# Swarm Trap?



## Daznz (Oct 18, 2014)

I caught a swarm in my swarm trap a few days ago I have made up a nuc box with a feeder and frames etc. What's the best option, head down early morning give it a light smoke lift it down and transfer bees etc to the new nuc? Is it best to move the swarm trap to another location in the yard and leave the nuc in the area of where the swarm was caught. The trap only has 1 frame of drawn drone comb in it that I put in as a attractant .


----------



## Tenbears (May 15, 2012)

There are many way to deal with this. I generally seal the trap up after sunset and move the trap to a bee yard well away from the trap location. I then transfer the bees to a hive or nuc, depending on the number of bees. then return the trap, or place it in a new location. By transferring the bees at the trap location you are putting bees in the air and they may be lost in the transition.


----------



## dsegrest (May 15, 2014)

I was shocked to see the post catching a swarm until I realized you were upside down. 

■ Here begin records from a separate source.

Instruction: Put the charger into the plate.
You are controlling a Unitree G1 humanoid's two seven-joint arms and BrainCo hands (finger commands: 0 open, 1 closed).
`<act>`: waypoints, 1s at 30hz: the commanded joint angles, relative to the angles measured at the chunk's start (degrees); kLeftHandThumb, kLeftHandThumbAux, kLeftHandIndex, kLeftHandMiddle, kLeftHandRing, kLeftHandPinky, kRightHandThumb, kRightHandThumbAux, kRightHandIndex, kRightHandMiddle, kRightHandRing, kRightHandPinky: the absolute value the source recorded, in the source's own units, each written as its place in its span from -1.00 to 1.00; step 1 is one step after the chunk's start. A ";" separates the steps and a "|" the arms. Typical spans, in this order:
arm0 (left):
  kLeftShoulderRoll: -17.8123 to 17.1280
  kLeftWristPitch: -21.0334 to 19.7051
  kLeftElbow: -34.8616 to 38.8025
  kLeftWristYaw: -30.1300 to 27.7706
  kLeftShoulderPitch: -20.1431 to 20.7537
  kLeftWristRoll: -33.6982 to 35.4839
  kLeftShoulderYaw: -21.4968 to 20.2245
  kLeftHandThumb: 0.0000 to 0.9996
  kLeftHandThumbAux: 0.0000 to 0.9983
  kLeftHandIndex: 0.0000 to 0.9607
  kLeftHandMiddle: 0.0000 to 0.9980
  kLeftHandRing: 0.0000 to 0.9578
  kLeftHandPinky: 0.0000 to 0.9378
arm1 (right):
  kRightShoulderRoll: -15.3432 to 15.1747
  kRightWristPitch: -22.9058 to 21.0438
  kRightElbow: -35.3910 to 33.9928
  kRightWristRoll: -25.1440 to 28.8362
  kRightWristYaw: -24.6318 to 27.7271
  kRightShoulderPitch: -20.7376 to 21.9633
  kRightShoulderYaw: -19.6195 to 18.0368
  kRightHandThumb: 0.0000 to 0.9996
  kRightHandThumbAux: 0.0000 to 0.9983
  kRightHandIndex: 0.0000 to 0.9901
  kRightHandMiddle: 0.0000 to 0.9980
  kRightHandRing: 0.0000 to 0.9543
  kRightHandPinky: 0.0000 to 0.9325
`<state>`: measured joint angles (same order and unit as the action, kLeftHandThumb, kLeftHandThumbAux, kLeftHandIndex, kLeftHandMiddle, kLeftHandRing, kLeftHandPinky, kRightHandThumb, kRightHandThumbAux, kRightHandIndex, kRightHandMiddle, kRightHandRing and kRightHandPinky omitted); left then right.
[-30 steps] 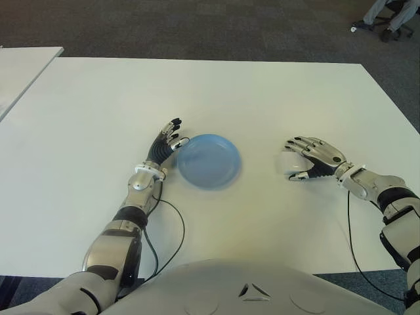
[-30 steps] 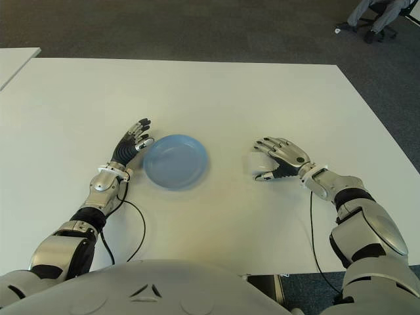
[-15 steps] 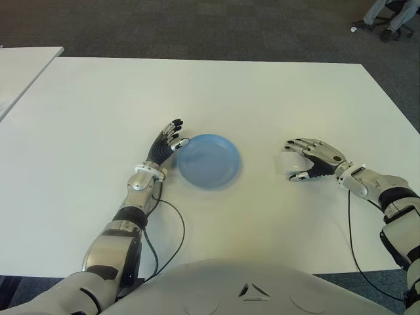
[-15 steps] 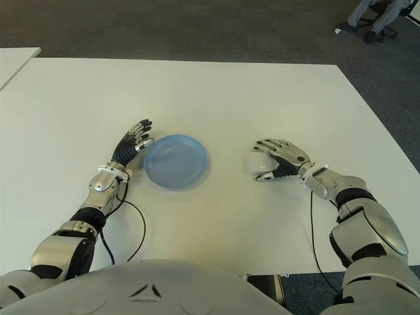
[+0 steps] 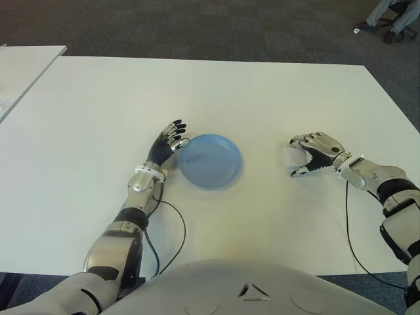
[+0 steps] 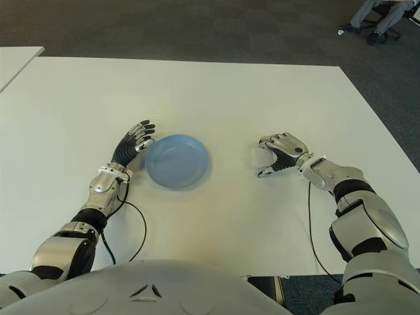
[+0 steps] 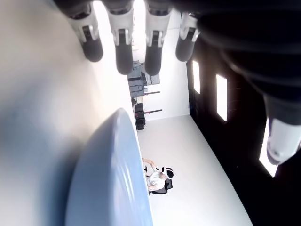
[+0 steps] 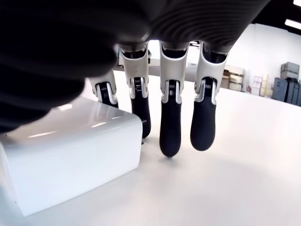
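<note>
Right wrist view shows the right hand (image 8: 160, 117) curling over the white charger (image 8: 70, 155), not yet gripped, at three o'clock from the blue plate (image 5: 210, 161). Next: close, lift. Left hand (image 5: 167, 141), spread, sits at the plate's nine o'clock.

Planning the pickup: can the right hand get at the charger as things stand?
Probably yes. The right hand is already at the charger, fingers curled over its far side, not clearly gripping. Nothing lies between them on the table.
</note>
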<state>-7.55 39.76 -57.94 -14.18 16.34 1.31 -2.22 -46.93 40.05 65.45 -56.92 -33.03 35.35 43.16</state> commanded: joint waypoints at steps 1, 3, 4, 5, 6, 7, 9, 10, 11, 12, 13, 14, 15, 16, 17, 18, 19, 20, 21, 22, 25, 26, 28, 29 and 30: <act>0.93 -1.51 -1.88 -0.98 -3.17 0.53 -0.37 -1.00 0.01 -0.73 -0.59 -0.60 -0.62 | -0.45 -5.94 0.75 -3.21 2.54 -2.62 2.09 0.70 0.35 -0.18 0.08 0.67 0.73; 1.04 -1.48 -1.83 -0.99 -3.17 0.61 -0.47 -1.00 0.00 -0.72 -0.58 -0.59 -0.61 | -0.65 -7.18 0.10 -3.57 3.01 -2.55 2.47 0.70 0.35 -0.18 0.08 0.67 0.71; 1.09 -1.49 -1.82 -0.98 -3.16 0.63 -0.51 -1.00 -0.01 -0.72 -0.57 -0.58 -0.60 | -0.73 -7.60 -0.12 -3.70 3.12 -2.51 2.63 0.69 0.35 -0.18 0.07 0.67 0.71; 1.15 -1.48 -1.77 -1.00 -3.17 0.68 -0.56 -1.00 -0.01 -0.72 -0.57 -0.58 -0.59 | -0.81 -7.99 -0.32 -3.90 3.07 -2.48 2.83 0.69 0.35 -0.18 0.07 0.66 0.71; 1.19 -1.48 -1.73 -1.03 -3.17 0.70 -0.62 -1.00 -0.01 -0.72 -0.55 -0.56 -0.57 | -0.88 -8.25 -0.47 -4.01 3.04 -2.48 2.97 0.69 0.36 -0.18 0.07 0.66 0.71; 1.21 -1.47 -1.70 -1.06 -3.18 0.69 -0.68 -1.00 -0.02 -0.71 -0.55 -0.56 -0.56 | -0.92 -8.41 -0.60 -4.03 3.02 -2.51 3.06 0.69 0.36 -0.18 0.07 0.66 0.71; 1.26 -1.41 -1.53 -1.11 -3.23 0.68 -0.85 -1.00 -0.02 -0.71 -0.54 -0.54 -0.55 | -0.99 -8.82 -0.80 -4.19 2.84 -2.54 3.33 0.69 0.36 -0.18 0.07 0.66 0.70; 1.28 -1.33 -1.46 -1.05 -3.24 0.61 -0.91 -1.00 -0.02 -0.71 -0.53 -0.54 -0.54 | -1.06 -9.03 -0.97 -4.33 2.76 -2.53 3.50 0.69 0.36 -0.18 0.07 0.66 0.70; 1.33 -1.24 -1.38 -0.88 -3.25 0.47 -0.91 -1.00 -0.03 -0.71 -0.53 -0.53 -0.53 | -1.14 -9.25 -1.07 -4.56 2.61 -2.48 3.75 0.69 0.36 -0.18 0.07 0.66 0.70; 1.36 -1.19 -1.34 -0.76 -3.26 0.37 -0.90 -1.00 -0.04 -0.71 -0.52 -0.52 -0.53 | -1.21 -9.41 -1.15 -4.67 2.53 -2.45 3.94 0.69 0.36 -0.18 0.07 0.66 0.70; 1.36 -1.16 -1.24 -0.66 -3.29 0.27 -0.88 -1.00 -0.04 -0.70 -0.51 -0.51 -0.53 | -1.29 -9.57 -1.26 -4.82 2.43 -2.42 4.15 0.69 0.36 -0.18 0.07 0.66 0.70; 1.36 -1.16 -1.16 -0.62 -3.31 0.22 -0.87 -1.00 -0.04 -0.70 -0.51 -0.51 -0.53 | -1.34 -9.69 -1.35 -4.88 2.38 -2.41 4.28 0.69 0.36 -0.18 0.08 0.66 0.70; 1.39 -1.24 -1.07 -0.43 -3.33 0.13 -0.86 -1.00 -0.04 -0.70 -0.51 -0.51 -0.53 | -1.43 -9.89 -1.49 -5.07 2.25 -2.38 4.45 0.69 0.36 -0.18 0.08 0.66 0.70; 1.41 -1.29 -1.01 -0.30 -3.34 0.07 -0.85 -1.00 -0.04 -0.70 -0.50 -0.51 -0.53 | -1.51 -10.04 -1.60 -5.20 2.15 -2.36 4.57 0.69 0.36 -0.18 0.08 0.65 0.69; 1.44 -1.34 -0.98 -0.13 -3.34 0.00 -0.85 -1.00 -0.05 -0.70 -0.50 -0.51 -0.53 | -1.61 -10.16 -1.77 -5.29 2.10 -2.36 4.66 0.69 0.36 -0.18 0.08 0.65 0.68; 1.45 -1.36 -0.96 -0.03 -3.35 -0.05 -0.85 -1.00 -0.05 -0.70 -0.50 -0.50 -0.53 | -1.67 -10.24 -1.90 -5.32 2.08 -2.36 4.74 0.69 0.36 -0.18 0.08 0.65 0.68; 1.46 -1.32 -0.94 0.18 -3.37 -0.14 -0.86 -1.00 -0.05 -0.70 -0.50 -0.50 -0.53 | -1.75 -10.36 -2.03 -5.36 2.08 -2.35 4.84 0.69 0.36 -0.17 0.08 0.65 0.68; 1.46 -1.30 -0.92 0.33 -3.38 -0.21 -0.87 -1.00 -0.06 -0.70 -0.50 -0.50 -0.53 | -1.80 -10.45 -2.12 -5.37 2.09 -2.34 4.94 0.69 0.36 -0.17 0.08 0.64 0.67; 1.51 -1.23 -0.95 0.56 -3.36 -0.32 -0.85 -1.00 -0.06 -0.70 -0.50 -0.50 -0.52 | -1.85 -10.68 -2.17 -5.50 2.00 -2.29 5.09 0.69 0.36 -0.17 0.08 0.64 0.67; 1.54 -1.20 -0.97 0.71 -3.35 -0.40 -0.84 -1.00 -0.07 -0.70 -0.50 -0.51 -0.52 | -1.89 -10.84 -2.21 -5.59 1.94 -2.26 5.21 0.69 0.36 -0.17 0.08 0.64 0.67; 1.63 -1.03 -1.03 0.96 -3.32 -0.47 -0.84 -1.00 -0.08 -0.70 -0.51 -0.50 -0.51 | -2.08 -11.27 -2.58 -5.91 1.84 -2.18 5.41 0.68 0.36 -0.17 0.08 0.63 0.67; 1.67 -1.00 -1.07 1.03 -3.30 -0.50 -0.83 -1.00 -0.08 -0.69 -0.51 -0.50 -0.50 | -2.09 -11.38 -2.62 -6.03 1.80 -2.17 5.43 0.68 0.36 -0.17 0.08 0.63 0.67; 1.72 -0.87 -1.12 1.15 -3.28 -0.52 -0.85 -1.00 -0.09 -0.69 -0.51 -0.50 -0.50 | -2.19 -11.73 -2.90 -6.30 1.73 -2.16 5.51 0.68 0.36 -0.17 0.08 0.63 0.67; 1.78 -0.82 -1.21 1.27 -3.24 -0.57 -0.84 -1.00 -0.09 -0.69 -0.51 -0.50 -0.50 | -2.25 -11.90 -2.98 -6.45 1.58 -2.13 5.58 0.68 0.36 -0.17 0.08 0.63 0.67; 1.82 -0.79 -1.28 1.35 -3.20 -0.60 -0.84 -1.00 -0.08 -0.69 -0.50 -0.50 -0.50 | -2.29 -12.03 -3.03 -6.54 1.47 -2.11 5.65 0.68 0.36 -0.17 0.08 0.63 0.67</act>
<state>-6.55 40.72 -57.02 -13.70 15.56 1.39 -3.41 -48.77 29.35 61.77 -60.74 -33.08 35.45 47.25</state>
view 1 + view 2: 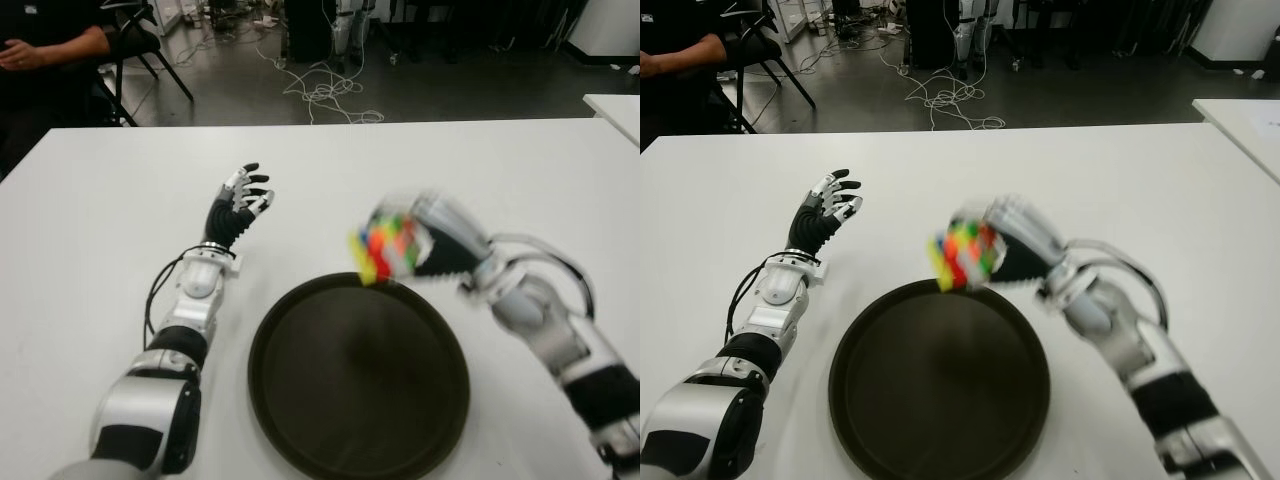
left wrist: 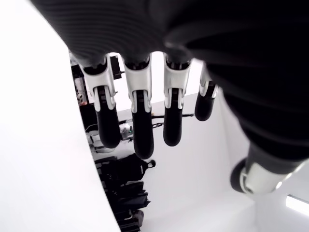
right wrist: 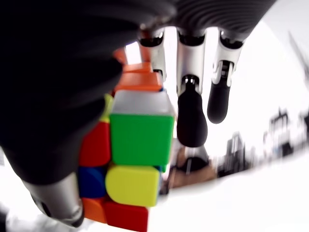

I have built about 4 swarm traps and am building more with high hopes. I am using several different designs. I would love to see a picture of yours since it obviously works.


----------



## FlowerPlanter (Aug 3, 2011)

I let the swarm stay in place for about a week, that gives a virgin a chance to mate and lay eggs. Disturbing them to soon may cause them to abscond.

Early morning is best, most of the bees are inside and might not require any smoke. Dusk works but may require a little or a lot of smoke to get a group that's bearding on the outside of the box. 

Use a screen or hardware cloth with gorilla duct tape. Transport the bees in the car/truck on a seat next to you. I have had too many new foundationless comb break from riding on gravel roads in the back of my truck.

Put another trap up as you take the old one down, I have often caught a second swarm in the same place a few days later, and a few times have even caught 3. These spots are a gold mine and seem to catch bees every year.


----------



## Riverderwent (May 23, 2013)

FlowerPlanter's advice is spot on if you have foundationless frames in the trap. If not, you may need to choose between having to do a cutout from your trap in a week, transferring the bees immediately, or putting foundationless frames in the trap now.


----------



## Daznz (Oct 18, 2014)

Cheers for your help guys I just boxed it up and moved it about 200 meters away a few bees returned to the trap spot but most of them stayed in there new hive.
I will post up a short vid of the trap dsegrest


----------